• _WHAT IS REQUIRED_:
Starting at the first line of the entries below, output every line exactly, up to and including the line with "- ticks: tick".

(Collected data entries)
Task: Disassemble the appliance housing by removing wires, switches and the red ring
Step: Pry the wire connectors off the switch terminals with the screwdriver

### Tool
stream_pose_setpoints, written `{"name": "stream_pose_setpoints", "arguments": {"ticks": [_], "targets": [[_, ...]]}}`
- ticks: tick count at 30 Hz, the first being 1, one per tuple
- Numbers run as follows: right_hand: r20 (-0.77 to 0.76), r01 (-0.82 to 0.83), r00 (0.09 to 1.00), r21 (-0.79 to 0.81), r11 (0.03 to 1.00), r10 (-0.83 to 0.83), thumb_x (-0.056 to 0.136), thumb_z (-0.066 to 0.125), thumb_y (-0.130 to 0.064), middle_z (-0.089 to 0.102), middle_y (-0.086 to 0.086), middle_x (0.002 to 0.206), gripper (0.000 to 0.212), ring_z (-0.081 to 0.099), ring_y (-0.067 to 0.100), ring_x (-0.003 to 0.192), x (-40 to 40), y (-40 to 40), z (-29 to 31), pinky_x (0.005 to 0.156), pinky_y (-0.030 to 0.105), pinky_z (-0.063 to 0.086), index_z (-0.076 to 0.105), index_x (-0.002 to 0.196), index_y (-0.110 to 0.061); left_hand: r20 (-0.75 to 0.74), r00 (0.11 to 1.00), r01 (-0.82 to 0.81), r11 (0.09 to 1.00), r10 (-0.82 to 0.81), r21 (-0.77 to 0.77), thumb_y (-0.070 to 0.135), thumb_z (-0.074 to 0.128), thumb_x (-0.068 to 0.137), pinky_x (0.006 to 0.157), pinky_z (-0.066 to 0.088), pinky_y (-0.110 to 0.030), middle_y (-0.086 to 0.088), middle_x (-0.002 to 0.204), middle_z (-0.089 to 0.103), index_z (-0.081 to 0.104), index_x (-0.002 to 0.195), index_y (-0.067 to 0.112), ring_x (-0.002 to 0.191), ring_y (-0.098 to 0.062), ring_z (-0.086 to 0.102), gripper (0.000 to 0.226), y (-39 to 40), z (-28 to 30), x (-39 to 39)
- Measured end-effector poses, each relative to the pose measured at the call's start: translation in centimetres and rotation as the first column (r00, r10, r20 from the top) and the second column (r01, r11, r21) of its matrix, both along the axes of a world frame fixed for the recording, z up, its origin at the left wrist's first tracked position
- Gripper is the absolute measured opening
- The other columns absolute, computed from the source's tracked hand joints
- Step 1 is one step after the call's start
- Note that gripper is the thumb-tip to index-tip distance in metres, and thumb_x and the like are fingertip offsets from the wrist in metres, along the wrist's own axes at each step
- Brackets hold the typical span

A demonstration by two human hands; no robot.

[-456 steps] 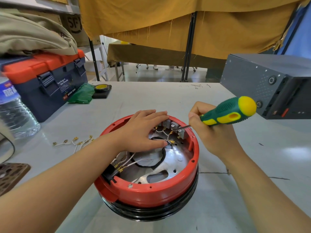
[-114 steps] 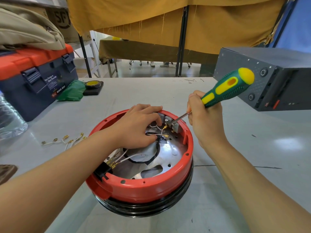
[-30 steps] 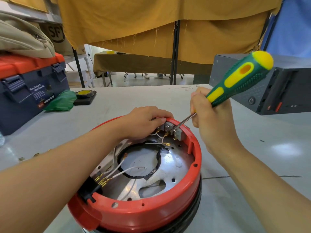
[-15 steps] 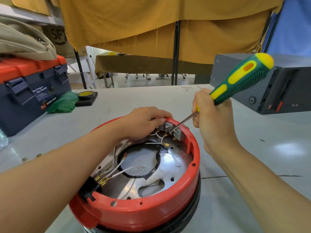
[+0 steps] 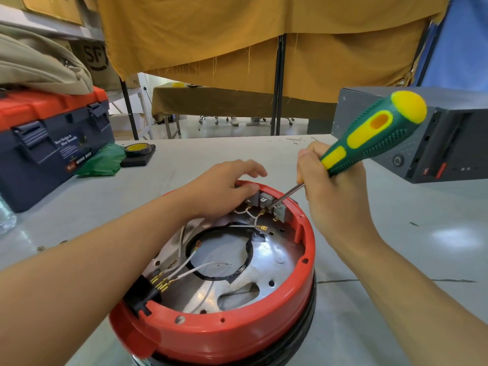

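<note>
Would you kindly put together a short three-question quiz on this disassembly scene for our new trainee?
1. True or false: the right hand grips the green and yellow screwdriver.
2. The screwdriver tip meets which part? A) the grey switches at the far inside of the red ring; B) the black connector block; C) the toolbox.
3. Fill in: the left hand rests at the ring's ____ rim, beside the switches.

Key: 1 true; 2 A; 3 far.
</note>
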State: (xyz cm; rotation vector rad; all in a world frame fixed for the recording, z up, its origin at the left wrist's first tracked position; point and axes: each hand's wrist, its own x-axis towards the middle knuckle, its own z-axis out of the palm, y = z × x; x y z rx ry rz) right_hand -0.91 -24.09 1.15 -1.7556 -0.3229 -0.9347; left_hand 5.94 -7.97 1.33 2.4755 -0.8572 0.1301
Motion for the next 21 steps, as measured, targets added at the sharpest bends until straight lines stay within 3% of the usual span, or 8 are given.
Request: {"name": "stream_pose_setpoints", "arguments": {"ticks": [2,4,8,11,14,21], "targets": [[0.013,0.001,1.000,-0.014,1.000,0.000,0.082,0.046,-0.018,0.030,-0.004,0.045,0.035,0.033,0.009,0.046,-0.1,0.0,0.0,0.046,0.018,0.028,0.039,0.057,0.006,0.069,0.997,-0.034,0.999,0.033,0.015,0.023,0.054,0.093,0.089,0.032,-0.020,0.010,0.117,0.054,0.054,0.112,0.030,0.113,-0.007,0.047,0.020,0.4,0.6,0.0],[0.022,-0.003,1.000,-0.024,1.000,0.004,0.082,0.046,-0.017,0.032,0.003,0.047,0.036,0.036,0.012,0.048,-0.1,-0.1,0.1,0.048,0.018,0.029,0.040,0.057,0.008,0.061,0.998,-0.029,0.994,0.022,0.109,0.022,0.057,0.090,0.084,0.031,-0.019,0.013,0.109,0.052,0.052,0.105,0.032,0.108,-0.008,0.048,0.018,1.1,1.5,0.0],[0.009,-0.044,0.999,-0.055,0.998,0.044,0.083,0.047,-0.017,0.035,0.008,0.050,0.036,0.037,0.010,0.050,-0.1,-0.6,0.4,0.047,0.014,0.030,0.043,0.060,0.010,-0.021,1.000,0.002,0.969,0.003,0.248,0.025,0.059,0.089,0.075,0.034,-0.013,0.018,0.111,0.052,0.047,0.118,0.037,0.098,-0.005,0.050,0.033,2.3,1.9,-0.8],[-0.021,-0.100,0.995,-0.080,0.992,0.098,0.088,0.050,-0.010,0.033,0.006,0.049,0.034,0.035,0.008,0.047,0.1,-1.2,0.4,0.046,0.011,0.029,0.043,0.064,0.013,0.040,0.999,-0.018,0.961,0.007,0.277,0.027,0.057,0.091,0.087,0.032,-0.020,0.012,0.127,0.049,0.042,0.134,0.035,0.107,-0.007,0.045,0.047,2.2,1.1,-1.3],[-0.050,-0.143,0.989,-0.073,0.987,0.140,0.085,0.048,-0.016,0.034,-0.005,0.047,0.035,0.035,0.006,0.046,0.3,-1.8,0.5,0.046,0.010,0.029,0.044,0.065,0.012,0.085,0.996,-0.047,0.953,0.022,0.301,0.032,0.055,0.092,0.103,0.029,-0.028,0.009,0.137,0.041,0.036,0.140,0.038,0.122,-0.014,0.039,0.052,1.9,0.5,-1.6],[-0.063,-0.198,0.979,-0.097,0.976,0.192,0.085,0.048,-0.019,0.033,-0.006,0.047,0.038,0.035,0.006,0.047,0.5,-2.0,0.5,0.048,0.010,0.030,0.043,0.064,0.012,0.097,0.995,-0.066,0.946,0.037,0.316,0.035,0.055,0.092,0.104,0.031,-0.031,0.009,0.137,0.041,0.037,0.140,0.040,0.121,-0.014,0.039,0.051,2.1,0.6,-1.8]]}}
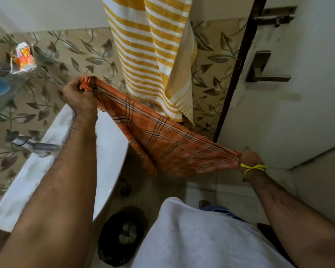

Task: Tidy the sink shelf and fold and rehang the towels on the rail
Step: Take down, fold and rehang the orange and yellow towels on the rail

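The left hand (79, 95) and right hand (249, 158) each clench an end of the orange checked towel (162, 144), stretching it taut between them, probably to square it for folding.

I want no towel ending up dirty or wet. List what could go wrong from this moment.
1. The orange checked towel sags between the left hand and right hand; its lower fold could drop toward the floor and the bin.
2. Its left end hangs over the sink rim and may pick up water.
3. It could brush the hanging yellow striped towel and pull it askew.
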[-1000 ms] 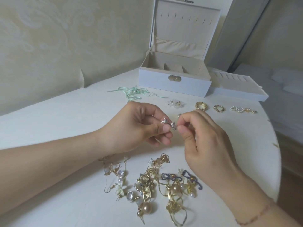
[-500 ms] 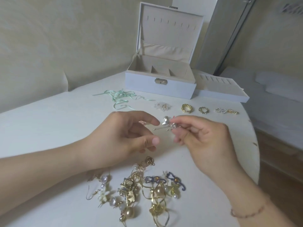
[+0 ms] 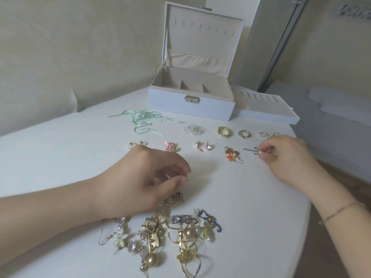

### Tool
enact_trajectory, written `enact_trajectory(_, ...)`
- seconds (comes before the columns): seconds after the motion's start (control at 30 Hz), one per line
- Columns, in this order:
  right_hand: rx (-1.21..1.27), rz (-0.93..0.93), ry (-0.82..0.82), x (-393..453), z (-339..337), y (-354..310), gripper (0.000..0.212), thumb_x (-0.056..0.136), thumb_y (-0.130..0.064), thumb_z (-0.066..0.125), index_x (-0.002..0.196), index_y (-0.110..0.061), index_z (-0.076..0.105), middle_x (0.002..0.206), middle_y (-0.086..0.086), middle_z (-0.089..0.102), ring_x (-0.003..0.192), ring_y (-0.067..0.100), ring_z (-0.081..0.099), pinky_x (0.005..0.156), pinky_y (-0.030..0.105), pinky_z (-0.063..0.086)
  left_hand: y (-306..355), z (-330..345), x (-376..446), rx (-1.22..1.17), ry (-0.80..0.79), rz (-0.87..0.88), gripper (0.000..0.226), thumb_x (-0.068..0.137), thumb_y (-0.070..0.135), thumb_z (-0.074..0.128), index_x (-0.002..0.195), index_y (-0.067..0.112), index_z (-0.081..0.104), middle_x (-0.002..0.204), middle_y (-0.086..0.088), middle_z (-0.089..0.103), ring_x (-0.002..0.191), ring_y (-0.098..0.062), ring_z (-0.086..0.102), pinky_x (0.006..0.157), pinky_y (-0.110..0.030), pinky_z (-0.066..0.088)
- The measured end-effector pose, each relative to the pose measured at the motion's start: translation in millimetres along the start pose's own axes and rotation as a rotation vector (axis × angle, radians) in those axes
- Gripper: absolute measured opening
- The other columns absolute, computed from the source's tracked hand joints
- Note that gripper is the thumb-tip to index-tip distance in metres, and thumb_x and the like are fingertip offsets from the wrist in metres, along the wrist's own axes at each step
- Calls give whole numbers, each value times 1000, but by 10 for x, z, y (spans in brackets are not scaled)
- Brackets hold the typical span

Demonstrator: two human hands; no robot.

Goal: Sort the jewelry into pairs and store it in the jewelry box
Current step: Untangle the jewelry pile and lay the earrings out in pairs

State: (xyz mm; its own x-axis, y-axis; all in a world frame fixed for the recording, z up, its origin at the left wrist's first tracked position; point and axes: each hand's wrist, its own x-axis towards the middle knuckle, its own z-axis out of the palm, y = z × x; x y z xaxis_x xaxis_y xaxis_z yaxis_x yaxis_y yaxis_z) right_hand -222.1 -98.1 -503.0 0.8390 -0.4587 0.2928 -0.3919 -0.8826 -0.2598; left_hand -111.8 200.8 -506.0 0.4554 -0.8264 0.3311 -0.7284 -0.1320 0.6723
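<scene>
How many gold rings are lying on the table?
2. Both lie in the far row in front of the jewelry box: the wider ring, and right of it the thinner ring. The tangled pile may hide more.

Unsorted jewelry heap, near: far-left part hidden under left hand; nearest strands cut by frame edge. Pearl piece, far right: partly behind right hand. Pinched earrings: too small to identify.

Head view, down over table

no legible txt, apparently
</scene>
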Motion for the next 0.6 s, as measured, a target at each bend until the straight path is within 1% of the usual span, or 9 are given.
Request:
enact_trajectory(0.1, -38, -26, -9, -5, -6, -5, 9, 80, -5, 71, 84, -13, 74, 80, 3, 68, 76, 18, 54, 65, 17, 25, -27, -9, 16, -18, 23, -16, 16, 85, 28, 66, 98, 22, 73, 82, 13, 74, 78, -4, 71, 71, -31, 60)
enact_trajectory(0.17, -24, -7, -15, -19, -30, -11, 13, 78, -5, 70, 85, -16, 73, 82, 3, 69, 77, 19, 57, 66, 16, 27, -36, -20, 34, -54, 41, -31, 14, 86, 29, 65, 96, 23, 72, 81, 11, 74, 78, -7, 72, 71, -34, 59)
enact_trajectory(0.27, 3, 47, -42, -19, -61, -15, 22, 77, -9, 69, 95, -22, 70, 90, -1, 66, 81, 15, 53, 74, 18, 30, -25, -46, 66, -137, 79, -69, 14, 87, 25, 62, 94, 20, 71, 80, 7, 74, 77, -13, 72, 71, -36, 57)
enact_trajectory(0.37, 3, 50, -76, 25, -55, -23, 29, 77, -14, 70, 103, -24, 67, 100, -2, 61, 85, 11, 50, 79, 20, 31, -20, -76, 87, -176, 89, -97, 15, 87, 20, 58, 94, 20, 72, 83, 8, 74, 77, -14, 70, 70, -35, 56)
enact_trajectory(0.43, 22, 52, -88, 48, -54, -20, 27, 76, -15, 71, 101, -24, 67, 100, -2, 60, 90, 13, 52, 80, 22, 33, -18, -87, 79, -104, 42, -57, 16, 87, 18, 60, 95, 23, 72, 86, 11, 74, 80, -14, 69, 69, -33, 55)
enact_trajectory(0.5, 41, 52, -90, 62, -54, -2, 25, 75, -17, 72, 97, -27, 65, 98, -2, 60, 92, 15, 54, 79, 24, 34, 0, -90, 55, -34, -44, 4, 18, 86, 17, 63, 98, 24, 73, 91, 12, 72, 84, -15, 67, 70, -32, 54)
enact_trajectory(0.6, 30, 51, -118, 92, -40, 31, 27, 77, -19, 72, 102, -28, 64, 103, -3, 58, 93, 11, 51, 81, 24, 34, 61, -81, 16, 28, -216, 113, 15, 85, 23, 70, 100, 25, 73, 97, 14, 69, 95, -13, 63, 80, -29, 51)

• _RESPONSE BOX_:
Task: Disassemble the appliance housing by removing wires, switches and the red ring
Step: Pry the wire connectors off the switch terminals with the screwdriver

### Tool
stream_pose_setpoints, written `{"name": "stream_pose_setpoints", "arguments": {"ticks": [_], "targets": [[_, ...]]}}`
- ticks: tick count at 30 Hz, the first being 1, one per tuple

What the exercise required has been answered in full.